(What to produce): Where the listing below has a line with "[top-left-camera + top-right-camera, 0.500", write out exactly that line and every line after it, stopping after the line with "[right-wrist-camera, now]".

(Records provided):

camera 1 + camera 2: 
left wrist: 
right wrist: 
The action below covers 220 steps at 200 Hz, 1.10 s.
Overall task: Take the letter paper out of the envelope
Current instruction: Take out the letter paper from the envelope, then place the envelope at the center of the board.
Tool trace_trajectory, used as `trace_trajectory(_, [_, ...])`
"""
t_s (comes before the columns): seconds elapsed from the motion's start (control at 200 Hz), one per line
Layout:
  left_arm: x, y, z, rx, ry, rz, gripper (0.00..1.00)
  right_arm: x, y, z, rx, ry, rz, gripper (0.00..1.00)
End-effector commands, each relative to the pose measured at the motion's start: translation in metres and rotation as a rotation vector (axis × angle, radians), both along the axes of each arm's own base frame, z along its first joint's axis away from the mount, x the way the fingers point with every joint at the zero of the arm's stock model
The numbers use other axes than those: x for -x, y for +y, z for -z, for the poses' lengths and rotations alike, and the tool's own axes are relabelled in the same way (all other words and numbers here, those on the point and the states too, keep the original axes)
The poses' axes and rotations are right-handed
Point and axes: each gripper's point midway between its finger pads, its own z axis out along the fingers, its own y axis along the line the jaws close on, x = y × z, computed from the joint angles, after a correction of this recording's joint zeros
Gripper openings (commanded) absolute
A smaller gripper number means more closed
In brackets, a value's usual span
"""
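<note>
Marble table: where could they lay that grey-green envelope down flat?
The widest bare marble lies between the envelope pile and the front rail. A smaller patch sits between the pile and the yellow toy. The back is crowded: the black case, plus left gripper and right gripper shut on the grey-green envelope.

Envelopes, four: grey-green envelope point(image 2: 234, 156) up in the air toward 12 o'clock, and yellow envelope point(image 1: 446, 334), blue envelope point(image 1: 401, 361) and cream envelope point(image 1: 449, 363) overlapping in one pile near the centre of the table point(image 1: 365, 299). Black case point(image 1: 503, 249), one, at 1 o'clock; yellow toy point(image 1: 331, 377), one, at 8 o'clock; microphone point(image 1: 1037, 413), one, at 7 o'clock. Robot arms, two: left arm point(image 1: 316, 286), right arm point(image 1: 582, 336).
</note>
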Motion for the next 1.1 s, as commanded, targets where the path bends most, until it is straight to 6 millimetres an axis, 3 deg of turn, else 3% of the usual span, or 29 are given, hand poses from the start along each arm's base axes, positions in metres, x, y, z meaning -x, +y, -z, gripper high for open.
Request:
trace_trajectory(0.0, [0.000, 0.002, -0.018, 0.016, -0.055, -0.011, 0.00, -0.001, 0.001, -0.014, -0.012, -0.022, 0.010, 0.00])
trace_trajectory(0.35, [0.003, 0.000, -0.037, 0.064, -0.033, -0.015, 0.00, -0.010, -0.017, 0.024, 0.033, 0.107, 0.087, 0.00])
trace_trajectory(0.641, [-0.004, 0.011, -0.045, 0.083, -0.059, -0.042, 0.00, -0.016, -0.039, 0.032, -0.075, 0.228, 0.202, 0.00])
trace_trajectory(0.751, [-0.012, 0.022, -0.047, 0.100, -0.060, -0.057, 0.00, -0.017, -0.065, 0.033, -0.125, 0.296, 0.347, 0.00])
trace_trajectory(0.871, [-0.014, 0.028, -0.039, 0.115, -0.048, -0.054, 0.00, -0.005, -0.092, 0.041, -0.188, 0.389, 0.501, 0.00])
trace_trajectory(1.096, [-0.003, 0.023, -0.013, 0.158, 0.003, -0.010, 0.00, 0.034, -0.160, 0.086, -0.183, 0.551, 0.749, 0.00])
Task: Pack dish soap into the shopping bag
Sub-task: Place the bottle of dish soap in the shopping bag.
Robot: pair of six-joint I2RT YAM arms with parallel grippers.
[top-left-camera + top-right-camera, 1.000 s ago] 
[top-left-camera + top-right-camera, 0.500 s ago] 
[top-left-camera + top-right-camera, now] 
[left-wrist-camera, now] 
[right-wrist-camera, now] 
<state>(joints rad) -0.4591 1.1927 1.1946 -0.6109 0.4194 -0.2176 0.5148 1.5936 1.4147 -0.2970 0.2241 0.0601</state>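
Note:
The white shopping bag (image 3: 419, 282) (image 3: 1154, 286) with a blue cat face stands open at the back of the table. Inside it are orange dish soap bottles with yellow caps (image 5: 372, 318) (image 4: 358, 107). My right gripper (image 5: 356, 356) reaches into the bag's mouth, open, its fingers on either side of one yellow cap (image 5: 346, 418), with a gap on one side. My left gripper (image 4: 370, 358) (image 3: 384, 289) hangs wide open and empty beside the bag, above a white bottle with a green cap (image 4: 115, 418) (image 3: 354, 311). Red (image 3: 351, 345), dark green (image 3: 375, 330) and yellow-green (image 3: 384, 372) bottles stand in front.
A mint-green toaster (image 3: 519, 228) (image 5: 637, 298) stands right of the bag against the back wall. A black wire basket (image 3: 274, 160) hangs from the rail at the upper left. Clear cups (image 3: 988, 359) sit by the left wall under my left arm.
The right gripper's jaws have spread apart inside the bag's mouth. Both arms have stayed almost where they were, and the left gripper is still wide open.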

(Task solution):
[top-left-camera + top-right-camera, 0.500 s ago] 
[top-left-camera + top-right-camera, now] 
[left-wrist-camera, now] 
[right-wrist-camera, now] 

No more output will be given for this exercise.